* **Exercise**
In the material below, find the line containing "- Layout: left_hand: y" and the line containing "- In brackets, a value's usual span", then reproduce exactly both of them and every line between, and nothing else.

* **Input for this task**
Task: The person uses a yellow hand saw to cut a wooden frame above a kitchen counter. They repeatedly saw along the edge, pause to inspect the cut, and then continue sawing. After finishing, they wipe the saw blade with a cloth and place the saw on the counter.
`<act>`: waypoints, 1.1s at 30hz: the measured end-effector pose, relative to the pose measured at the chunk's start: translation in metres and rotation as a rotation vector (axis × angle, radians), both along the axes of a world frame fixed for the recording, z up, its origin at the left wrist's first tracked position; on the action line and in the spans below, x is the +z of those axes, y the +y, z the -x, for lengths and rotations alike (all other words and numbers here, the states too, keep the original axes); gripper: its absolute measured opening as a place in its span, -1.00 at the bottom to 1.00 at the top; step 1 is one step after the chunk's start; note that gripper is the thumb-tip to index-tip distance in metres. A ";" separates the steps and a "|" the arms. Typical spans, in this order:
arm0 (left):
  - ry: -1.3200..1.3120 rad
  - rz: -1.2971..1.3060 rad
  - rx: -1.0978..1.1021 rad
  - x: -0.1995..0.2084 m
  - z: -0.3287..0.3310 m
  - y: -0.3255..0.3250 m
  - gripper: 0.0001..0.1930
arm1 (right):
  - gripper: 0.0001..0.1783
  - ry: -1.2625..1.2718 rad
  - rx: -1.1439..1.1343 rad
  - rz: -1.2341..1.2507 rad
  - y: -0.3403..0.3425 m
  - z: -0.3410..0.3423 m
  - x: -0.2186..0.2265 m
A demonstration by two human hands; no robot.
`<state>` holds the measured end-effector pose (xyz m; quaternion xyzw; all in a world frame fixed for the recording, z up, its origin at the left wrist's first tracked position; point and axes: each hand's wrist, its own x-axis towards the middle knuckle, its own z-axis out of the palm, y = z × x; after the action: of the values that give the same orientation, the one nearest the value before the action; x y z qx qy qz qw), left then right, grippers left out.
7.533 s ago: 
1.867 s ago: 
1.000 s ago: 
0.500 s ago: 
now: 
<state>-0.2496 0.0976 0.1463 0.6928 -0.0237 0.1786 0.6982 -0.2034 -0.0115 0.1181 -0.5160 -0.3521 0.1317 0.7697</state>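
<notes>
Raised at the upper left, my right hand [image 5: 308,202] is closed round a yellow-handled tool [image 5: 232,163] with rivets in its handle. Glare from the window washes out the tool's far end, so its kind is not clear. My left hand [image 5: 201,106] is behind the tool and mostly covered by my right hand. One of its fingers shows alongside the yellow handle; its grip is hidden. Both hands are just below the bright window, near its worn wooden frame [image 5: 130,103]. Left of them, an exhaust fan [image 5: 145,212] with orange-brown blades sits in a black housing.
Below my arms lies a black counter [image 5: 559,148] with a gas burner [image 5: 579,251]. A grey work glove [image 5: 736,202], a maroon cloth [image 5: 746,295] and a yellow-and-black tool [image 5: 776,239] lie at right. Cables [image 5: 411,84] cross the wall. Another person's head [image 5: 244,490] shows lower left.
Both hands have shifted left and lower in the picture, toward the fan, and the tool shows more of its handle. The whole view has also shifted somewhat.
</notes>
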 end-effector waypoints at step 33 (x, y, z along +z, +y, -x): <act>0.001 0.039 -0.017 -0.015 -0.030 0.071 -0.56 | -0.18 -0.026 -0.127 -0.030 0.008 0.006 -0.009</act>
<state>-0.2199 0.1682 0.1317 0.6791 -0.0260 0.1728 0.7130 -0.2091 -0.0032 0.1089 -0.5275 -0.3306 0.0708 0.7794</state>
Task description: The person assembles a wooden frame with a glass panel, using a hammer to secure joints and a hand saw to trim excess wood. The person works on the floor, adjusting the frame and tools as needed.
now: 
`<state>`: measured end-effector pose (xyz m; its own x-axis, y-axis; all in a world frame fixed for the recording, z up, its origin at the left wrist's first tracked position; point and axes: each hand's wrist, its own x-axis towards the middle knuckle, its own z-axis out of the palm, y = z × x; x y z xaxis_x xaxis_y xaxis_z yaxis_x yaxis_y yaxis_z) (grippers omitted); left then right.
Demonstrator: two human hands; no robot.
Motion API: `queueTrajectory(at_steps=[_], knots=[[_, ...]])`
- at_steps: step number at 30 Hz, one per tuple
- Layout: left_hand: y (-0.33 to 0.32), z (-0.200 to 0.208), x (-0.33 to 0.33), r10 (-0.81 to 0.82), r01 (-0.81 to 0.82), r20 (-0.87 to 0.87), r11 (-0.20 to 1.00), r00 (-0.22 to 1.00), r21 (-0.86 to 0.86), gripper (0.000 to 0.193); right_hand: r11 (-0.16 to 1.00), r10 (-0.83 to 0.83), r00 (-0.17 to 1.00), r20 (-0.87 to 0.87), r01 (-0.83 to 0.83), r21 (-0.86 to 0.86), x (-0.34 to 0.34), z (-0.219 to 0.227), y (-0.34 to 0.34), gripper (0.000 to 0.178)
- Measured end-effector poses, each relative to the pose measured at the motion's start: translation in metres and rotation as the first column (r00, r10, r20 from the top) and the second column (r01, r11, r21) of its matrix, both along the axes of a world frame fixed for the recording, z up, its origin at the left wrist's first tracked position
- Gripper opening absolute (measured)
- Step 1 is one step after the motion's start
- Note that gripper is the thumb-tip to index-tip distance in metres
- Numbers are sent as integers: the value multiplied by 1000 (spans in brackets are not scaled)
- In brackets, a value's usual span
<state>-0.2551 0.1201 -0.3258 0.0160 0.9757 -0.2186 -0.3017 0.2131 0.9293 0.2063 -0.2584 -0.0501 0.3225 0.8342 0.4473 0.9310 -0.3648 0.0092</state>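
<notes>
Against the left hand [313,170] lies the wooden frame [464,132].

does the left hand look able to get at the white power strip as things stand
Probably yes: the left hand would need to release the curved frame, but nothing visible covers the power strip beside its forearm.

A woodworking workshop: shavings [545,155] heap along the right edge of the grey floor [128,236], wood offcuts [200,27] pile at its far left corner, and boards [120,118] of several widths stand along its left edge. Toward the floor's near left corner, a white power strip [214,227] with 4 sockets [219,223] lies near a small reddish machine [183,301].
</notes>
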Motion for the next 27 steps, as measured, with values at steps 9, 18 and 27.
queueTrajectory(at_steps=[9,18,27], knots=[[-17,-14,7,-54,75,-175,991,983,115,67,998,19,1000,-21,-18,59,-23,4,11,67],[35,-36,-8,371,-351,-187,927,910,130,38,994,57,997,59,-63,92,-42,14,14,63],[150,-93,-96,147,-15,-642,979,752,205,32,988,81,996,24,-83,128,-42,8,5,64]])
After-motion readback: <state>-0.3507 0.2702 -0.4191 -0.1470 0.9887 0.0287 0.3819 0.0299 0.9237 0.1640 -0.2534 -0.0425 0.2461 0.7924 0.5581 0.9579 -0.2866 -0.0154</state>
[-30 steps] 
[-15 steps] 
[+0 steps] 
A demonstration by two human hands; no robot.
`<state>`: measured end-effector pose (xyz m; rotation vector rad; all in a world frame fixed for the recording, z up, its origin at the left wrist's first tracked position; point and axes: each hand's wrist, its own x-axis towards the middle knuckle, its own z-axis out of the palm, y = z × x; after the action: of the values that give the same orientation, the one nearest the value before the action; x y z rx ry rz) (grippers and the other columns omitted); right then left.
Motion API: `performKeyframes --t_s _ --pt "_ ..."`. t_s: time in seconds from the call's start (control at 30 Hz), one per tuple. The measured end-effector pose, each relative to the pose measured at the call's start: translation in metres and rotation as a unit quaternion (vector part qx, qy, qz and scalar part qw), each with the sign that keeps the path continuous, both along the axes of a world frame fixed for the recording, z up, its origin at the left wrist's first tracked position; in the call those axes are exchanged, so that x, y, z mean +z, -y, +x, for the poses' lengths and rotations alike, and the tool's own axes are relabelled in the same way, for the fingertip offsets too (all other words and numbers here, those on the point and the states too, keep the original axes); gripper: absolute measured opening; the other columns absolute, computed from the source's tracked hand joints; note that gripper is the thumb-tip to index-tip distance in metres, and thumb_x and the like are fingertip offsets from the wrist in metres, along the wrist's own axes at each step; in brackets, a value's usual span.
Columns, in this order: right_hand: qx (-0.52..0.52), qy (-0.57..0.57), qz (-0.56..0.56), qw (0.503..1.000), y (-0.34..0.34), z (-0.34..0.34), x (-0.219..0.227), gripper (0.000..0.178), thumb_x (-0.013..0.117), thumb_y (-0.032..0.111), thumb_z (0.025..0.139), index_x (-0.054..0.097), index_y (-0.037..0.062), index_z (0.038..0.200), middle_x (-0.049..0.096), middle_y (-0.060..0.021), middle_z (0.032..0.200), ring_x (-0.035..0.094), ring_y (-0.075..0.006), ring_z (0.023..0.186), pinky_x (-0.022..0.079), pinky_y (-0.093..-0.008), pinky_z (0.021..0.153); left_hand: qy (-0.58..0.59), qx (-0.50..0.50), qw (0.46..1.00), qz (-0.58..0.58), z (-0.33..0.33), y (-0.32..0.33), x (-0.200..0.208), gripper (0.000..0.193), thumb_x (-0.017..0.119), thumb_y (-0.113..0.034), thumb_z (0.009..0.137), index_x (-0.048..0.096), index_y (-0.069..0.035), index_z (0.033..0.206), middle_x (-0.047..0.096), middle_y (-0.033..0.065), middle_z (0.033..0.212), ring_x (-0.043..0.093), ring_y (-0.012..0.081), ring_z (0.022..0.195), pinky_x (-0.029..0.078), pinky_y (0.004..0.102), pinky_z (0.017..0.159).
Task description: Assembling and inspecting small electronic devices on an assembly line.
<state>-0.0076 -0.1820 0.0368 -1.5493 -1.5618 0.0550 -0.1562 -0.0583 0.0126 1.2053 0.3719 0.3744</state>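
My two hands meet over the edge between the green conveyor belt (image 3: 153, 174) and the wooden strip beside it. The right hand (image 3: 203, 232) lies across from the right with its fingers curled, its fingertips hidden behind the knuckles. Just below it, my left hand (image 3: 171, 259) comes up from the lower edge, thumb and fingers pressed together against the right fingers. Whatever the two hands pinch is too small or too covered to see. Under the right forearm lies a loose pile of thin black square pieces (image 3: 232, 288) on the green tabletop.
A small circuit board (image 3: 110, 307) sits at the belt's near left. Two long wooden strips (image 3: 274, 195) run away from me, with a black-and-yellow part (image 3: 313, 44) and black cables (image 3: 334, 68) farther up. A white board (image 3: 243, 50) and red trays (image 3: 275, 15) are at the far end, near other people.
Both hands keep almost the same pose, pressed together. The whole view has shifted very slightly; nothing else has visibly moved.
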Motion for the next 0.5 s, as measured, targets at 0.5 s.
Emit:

* **Task response**
- Layout: left_hand: y (-0.33 to 0.32), z (-0.200 to 0.208), x (-0.33 to 0.33), r10 (-0.81 to 0.82), r01 (-0.81 to 0.82), r20 (-0.87 to 0.87), r11 (-0.20 to 1.00), r00 (-0.22 to 1.00), r21 (-0.86 to 0.86), gripper (0.000 to 0.193); right_hand: r11 (-0.16 to 1.00), r10 (-0.83 to 0.83), r00 (-0.17 to 1.00), r20 (-0.87 to 0.87), r01 (-0.83 to 0.83), r21 (-0.86 to 0.86), x (-0.34 to 0.34), z (-0.219 to 0.227), y (-0.34 to 0.34), gripper (0.000 to 0.178)
- Measured end-effector poses, each relative to the pose measured at the motion's start: translation in metres and rotation as the first column (r00, r10, r20 from the top) and the second column (r01, r11, r21) of its matrix, both along the axes of a world frame fixed for the recording, z up, its origin at the left wrist's first tracked position
- Gripper opening absolute (measured)
- Step 1 is one step after the motion's start
- Note that gripper is the thumb-tip to index-tip distance in metres
- Numbers are sent as integers: the value multiplied by 1000 (spans in brackets are not scaled)
- In brackets, a value's usual span

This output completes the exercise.